Route 173 begins at an interchange with Interstate 78 and U.S. Route 22 in Pohatcong Township, Warren County, where the route continues to the northwest as part of U.S. Route 22, a six-lane, divided highway that heads towards Phillipsburg. From this interchange, Route 173 heads east on a two-lane, undivided road that parallels Interstate 78/U.S. Route 22 to the south, immediately entering Greenwich Township and passing through farmland and some suburban residential developments. County Route 644 (Greenwich Church Road) loops to the north of Route 173 as the route features three crossings of the Pohatcong Creek. Route 173 intersects County Route 637 (Main Street/Maple Drive), County Route 639 (Warren Glen Road), and the northern terminus of County Route 579 (Church Street). Past the County Route 579 intersection, the route parallels the Musconetcong River and intersects County Route 632 (Asbury Road), which provides access to westbound Interstate 78/U.S. Route 22.

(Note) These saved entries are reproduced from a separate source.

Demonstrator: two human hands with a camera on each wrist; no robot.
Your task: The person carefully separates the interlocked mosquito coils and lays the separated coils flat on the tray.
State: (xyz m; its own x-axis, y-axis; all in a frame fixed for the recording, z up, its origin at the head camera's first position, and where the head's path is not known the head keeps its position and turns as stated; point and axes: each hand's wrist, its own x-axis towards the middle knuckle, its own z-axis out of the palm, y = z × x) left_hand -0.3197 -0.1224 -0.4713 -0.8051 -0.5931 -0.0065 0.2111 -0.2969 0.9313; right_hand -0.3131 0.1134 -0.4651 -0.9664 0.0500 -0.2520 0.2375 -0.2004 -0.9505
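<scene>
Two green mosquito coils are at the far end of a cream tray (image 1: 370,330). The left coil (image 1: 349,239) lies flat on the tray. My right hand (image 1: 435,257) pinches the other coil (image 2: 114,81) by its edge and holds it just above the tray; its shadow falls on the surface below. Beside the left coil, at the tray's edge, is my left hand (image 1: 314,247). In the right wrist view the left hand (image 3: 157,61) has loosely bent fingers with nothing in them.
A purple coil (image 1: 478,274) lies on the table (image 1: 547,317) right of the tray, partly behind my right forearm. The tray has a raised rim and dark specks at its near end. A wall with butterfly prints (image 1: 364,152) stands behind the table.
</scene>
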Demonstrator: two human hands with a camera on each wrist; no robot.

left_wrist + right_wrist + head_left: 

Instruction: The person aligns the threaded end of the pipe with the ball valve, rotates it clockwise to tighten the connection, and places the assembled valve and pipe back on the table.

Route 173 crosses the Musconetcong River into Bloomsbury, Hunterdon County. It comes to another interchange with Interstate 78/U.S. Route 22, where Route 173 takes on the name Brunswick Pike and closely parallels the interstate to the north. The route enters Bethlehem Township and passes under Norfolk Southern's Central Running Track line, continuing east through farmland The route parallels Norfolk Southern's Lehigh Line for a short distance, running farther to the north of Interstate 78/U.S. Route 22, before intersecting County Route 643 (West Portal-Asbury Road). Past this intersection, Route 173 heads south and then east through the Musconetcong Mountains as a five-lane road with a center left-turn lane. The route crosses into Union Township, where it becomes Old Highway 22.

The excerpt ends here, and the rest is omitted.